I presume that if I added some more words to this, your intent is that the server maintains a retransmission timer *for messages other than HelloRetryRequest*. As written, it gave me some whiplash.

Section 4.2.1:

   In general,
   implementations SHOULD discard records from earlier epochs, but if
   packet loss causes noticeable problems implementations MAY choose to
   retain keying material from previous epochs for up to the default MSL
   specified for TCP [RFC0793] to allow for packet reordering.

It seems to me as though “if packet loss causes noticeable problems” is saying either too much, or not enough. Not enough: problems for whom? Noticeable by whom? How is this determined? Do you really mean I’m supposed to work this out dynamically as the text sort-of implies? Too much: if you’re not going to answer the foregoing, maybe don’t taunt me, and omit the clause entirely? Or, possibly a less vague rewrite could be in the nature of “if providing service to an application that is especially sensitive to packet loss”.


NITS:

Section 2:

“The reader is also as to be familiar” s/as/assumed/

Section 11:

   Although the cookie must allow the server to produce the right
   handshake transcript, they

“It” not “they” (agreement in number)

and

   DTLS with connection IDs allow for endpoint addresses to
   change during the association; 

“allows” not “allow” (agreement in number)

While I did review the document, I'm mostly relying on the SecADs and authors for the deep security review.

This was very well written document.

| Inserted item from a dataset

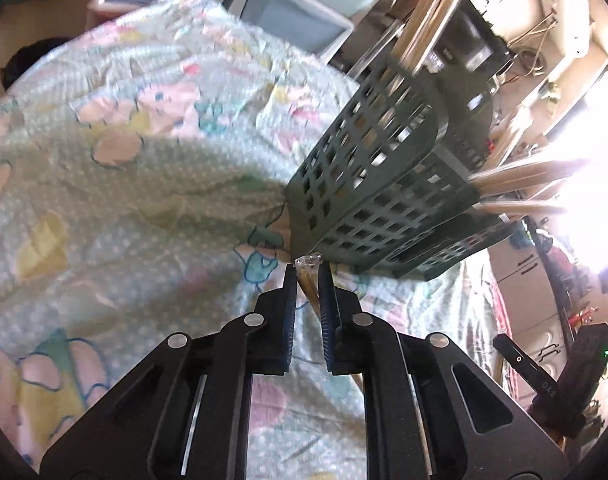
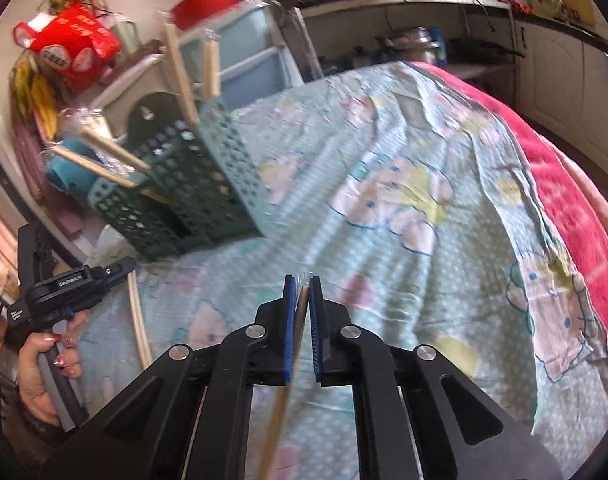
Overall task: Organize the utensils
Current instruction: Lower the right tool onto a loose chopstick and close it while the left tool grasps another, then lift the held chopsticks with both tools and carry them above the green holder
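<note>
The left gripper (image 1: 307, 270) was pinched on a wrapped pair of chopsticks (image 1: 309, 286) just near of the green holder (image 1: 367, 184), which stood on the patterned cloth (image 1: 144, 160). The right gripper (image 2: 300, 282) was likewise clamped on a wrapped chopstick pair (image 2: 302, 308), the holder (image 2: 208, 184) to its far left. Judged step: carrying to the holder; next, tips needed lining over a compartment. Which compartment was free stayed hidden; blur obscured the wrappers.
</note>
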`<state>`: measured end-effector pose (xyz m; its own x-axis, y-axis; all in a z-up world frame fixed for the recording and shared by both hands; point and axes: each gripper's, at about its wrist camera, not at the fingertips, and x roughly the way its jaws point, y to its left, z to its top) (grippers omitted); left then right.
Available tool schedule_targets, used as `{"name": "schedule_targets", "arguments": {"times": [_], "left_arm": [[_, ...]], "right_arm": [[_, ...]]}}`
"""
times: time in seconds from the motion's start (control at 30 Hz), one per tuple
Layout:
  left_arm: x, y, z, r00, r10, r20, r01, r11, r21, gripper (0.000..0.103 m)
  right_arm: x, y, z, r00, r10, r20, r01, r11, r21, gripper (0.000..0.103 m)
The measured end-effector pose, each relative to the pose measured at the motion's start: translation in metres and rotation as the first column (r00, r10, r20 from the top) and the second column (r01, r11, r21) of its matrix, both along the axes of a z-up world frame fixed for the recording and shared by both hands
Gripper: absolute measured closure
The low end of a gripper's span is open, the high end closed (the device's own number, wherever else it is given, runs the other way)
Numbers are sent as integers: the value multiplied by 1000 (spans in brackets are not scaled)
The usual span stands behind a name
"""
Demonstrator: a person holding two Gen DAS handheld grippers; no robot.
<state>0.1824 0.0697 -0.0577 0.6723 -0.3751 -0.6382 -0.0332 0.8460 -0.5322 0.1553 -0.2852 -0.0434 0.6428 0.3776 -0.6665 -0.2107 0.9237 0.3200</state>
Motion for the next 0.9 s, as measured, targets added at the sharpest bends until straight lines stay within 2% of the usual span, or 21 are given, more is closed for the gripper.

Thanks for this.

Minor observations below- 

* Section 3.1 : 
  - Once the client has transmitted the ClientHello message, it expects to see a HelloRetryRequest or a ServerHello from the server. However, if the server's message is lost, the client knows that either the ClientHello or the response from the server has been lost and retransmits. 

is this supposed to mean when the timer expires the client knows either the ClientHello or the response from the server has been lost? the current text does not imply that - the server's message is lost is an interpretation of timer expired event.

  -  The server also maintains a retransmission timer and retransmits when that timer expires.

The way it is written following the previous paragraph, almost made me feel that the server is also maintaining a timer for the client hello. It would be nicer if some text explains the usage of timers at the server to break the continuous read from previous paragraph.

* Section 3.3: I would add a reference to section 4.4.

* Section 4.5.2: I assume the silent discard of invalid records will not impact the timers, is that a valid assumption? if yes, then it would be good if this is clarified in the text. 

* Section 5.8.1: 

    Because DTLS clients send the first message (ClientHello), they start in the PREPARING state. DTLS servers start in the WAITING state, but with empty buffers and no retransmit timer 

This is repeated twice in the section, is there any reason for that?

Thank you for the work put into this document. I am afraid that I only had a quick review (lack of time).

Special thanks to Sean Turner for its shepherd review containing many details about the consensus building.

Please find below some blocking DISCUSS points, some non-blocking COMMENT points (but replies would be appreciated), and some nits.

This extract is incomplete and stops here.